:: WORK ITEM ::
Going through the lines below, tally those that include "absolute", and give only the number.

━━━━━ INPUT ━━━━━

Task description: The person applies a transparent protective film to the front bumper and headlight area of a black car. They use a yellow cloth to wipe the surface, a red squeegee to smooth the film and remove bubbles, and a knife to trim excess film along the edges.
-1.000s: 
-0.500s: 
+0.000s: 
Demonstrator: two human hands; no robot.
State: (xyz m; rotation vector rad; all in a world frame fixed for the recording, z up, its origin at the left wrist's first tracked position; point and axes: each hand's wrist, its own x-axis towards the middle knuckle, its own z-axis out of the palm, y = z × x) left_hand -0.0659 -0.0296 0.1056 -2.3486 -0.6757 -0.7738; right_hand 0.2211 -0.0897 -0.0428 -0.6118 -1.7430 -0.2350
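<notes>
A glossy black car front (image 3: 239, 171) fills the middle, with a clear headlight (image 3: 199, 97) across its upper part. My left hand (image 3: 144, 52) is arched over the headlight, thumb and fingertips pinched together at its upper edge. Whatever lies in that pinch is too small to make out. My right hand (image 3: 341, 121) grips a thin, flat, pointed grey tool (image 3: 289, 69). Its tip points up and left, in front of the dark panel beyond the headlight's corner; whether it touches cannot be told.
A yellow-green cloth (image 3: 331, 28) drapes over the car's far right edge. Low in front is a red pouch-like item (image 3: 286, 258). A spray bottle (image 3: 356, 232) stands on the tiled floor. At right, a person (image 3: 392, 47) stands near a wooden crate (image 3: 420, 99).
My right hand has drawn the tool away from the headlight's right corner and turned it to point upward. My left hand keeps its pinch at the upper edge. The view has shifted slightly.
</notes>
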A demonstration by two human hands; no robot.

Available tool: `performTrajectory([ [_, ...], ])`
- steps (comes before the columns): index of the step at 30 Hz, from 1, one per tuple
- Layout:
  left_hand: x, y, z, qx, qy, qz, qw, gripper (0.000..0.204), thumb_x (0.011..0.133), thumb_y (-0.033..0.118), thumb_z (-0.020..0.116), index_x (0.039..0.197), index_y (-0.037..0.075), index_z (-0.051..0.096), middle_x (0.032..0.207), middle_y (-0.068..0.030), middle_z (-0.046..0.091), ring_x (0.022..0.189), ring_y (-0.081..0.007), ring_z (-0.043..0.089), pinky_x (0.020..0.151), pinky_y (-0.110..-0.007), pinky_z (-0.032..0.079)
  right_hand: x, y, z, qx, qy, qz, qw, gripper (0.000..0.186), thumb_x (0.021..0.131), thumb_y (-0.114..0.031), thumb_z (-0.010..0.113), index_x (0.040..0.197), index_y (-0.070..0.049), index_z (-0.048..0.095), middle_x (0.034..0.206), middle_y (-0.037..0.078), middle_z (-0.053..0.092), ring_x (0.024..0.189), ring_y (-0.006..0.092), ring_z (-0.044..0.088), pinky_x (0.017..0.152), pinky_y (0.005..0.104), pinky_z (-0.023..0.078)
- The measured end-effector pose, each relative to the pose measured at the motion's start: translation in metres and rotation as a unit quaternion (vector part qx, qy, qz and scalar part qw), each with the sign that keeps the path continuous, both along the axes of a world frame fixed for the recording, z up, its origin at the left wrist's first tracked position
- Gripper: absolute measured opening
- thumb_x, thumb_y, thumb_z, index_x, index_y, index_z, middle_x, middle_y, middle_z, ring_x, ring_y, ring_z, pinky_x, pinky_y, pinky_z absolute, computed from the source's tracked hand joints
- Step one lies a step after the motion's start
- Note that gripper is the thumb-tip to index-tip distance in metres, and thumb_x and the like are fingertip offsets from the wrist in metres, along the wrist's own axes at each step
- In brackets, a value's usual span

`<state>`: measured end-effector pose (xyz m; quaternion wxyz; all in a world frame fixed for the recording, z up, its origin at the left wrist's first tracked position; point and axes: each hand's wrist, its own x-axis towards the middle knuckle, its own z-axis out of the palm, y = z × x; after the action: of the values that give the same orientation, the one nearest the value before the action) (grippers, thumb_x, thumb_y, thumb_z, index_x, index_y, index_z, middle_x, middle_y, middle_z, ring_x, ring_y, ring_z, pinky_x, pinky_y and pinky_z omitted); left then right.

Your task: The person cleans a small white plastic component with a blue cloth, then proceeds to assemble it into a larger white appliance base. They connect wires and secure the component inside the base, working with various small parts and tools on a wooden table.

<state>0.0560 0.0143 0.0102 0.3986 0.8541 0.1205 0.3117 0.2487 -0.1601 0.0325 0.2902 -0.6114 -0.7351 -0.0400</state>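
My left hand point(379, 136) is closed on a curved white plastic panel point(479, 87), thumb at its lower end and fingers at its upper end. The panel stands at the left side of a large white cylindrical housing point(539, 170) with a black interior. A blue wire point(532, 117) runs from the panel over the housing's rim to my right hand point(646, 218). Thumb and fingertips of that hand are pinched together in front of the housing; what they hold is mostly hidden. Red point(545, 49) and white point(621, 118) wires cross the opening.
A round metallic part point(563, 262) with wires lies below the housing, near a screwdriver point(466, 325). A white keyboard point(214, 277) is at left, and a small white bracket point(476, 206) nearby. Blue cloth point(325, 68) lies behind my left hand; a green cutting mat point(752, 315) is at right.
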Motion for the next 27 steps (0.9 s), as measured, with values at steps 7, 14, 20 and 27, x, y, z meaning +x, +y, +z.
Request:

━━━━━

:: EXERCISE SOLUTION ::
2